The research team sought to form an estimation of melanoma upstaging rates over the different AJCC stages, and this would be confirmed through peripandemic data. From January 2017 - December 2021, the team gathered data in Switzerland, followed by a period of data gathering in Hungary from January 2019 - December 2021.

The investigators’ focal point for their research was lockdown-associated melanoma detection delays at the time of the COVID-19 pandemic, and they determined that several different variations in restrictions linked to lockdowns informed their definition.

With regard to primary outcomes, the research team focused on assessment of the overall burden of delayed melanoma screening, and this was quantified through an examination of direct and indirect costs felt by study participants, with years of life lost (YLL) and years lost due to disability (YLD) being evaluated in addition to disability-adjusted life-years (DALYs).

For their secondary outcomes, the team estimated upstaging rates, YLL, YLD, and DALY for each country they looked at in Europe.
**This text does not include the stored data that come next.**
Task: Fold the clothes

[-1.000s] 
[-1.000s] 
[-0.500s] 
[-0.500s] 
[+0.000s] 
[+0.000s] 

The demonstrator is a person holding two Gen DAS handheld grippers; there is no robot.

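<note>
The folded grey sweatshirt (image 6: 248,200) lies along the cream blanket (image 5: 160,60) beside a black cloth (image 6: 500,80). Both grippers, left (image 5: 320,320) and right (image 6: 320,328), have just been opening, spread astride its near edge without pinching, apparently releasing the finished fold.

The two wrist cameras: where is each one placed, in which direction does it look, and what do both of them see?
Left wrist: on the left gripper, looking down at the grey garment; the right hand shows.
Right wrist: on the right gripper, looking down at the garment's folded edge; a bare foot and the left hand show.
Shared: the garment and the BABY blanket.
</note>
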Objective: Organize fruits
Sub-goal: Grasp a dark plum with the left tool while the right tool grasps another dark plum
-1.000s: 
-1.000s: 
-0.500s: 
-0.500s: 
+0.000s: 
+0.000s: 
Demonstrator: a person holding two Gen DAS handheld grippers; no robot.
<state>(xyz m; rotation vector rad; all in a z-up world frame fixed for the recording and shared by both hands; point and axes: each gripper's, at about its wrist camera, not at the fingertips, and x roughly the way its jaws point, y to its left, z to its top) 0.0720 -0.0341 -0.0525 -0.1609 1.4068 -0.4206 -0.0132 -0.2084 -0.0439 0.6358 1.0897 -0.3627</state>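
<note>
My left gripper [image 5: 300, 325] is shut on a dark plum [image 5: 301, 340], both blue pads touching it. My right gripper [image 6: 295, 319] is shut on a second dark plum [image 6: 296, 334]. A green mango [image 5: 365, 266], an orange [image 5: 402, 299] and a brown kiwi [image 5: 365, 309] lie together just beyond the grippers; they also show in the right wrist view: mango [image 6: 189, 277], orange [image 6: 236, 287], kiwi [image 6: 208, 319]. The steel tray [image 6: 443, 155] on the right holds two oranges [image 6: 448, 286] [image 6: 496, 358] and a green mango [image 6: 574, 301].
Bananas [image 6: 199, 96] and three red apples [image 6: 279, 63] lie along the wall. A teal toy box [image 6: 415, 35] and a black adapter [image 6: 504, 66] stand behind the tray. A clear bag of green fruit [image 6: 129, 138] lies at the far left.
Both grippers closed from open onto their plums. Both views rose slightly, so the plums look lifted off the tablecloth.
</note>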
Specifically, they assessed direct and indirect costs of treatment and used each country's health expenditure to identify the proportions.

Much of the data used by the investigators came from European cancer registries, covering a sample of 50,072 individuals found in 2 European tertiary centers. The team’s timeframe spanned from July 2021 - September 2022.


The research team found that an estimated 111,464 years of life were shown to have been lost in Europe due to delays in diagnosing melanoma at the time of the COVID-19 pandemic, adding that associated costs had a range from $3.60 billion - $20.25 billion. Indirect treatment expenses were also identified as the main cause, with 94.5% of the total costs being categorized as such.

In their assessment of years lived with disability, the team pointed to a range from 15,360 - 40,660 years. They noted that this added to an overall burden of disease that ranged from 59,682 - 335,711 disability-adjusted life-years, with 126,824 estimated for their real-world scenario.

“Delays to diagnosis and treatment can be devastating to people affected by cancer, so getting prompt evaluation and treatment is vital for people concerned about their health, while screening programmes need to be treated as a priority by healthcare system leaders,” co-lead author Elisabeth Roider, MD, said in a statement.2


  1. Maul LV, Jamiolkowski D, Lapides RA, et al. Health Economic Consequences Associated With COVID-19–Related Delay in Melanoma Diagnosis in Europe. JAMA Netw Open. 2024;7(2):e2356479. doi:10.1001/jamanetworkopen.2023.56479.
  2. Lockdown skin cancer diagnosis delays linked to deaths and £6bn costs in Europe. University College London. February 15, 2024. Date accessed: February 27, 2024.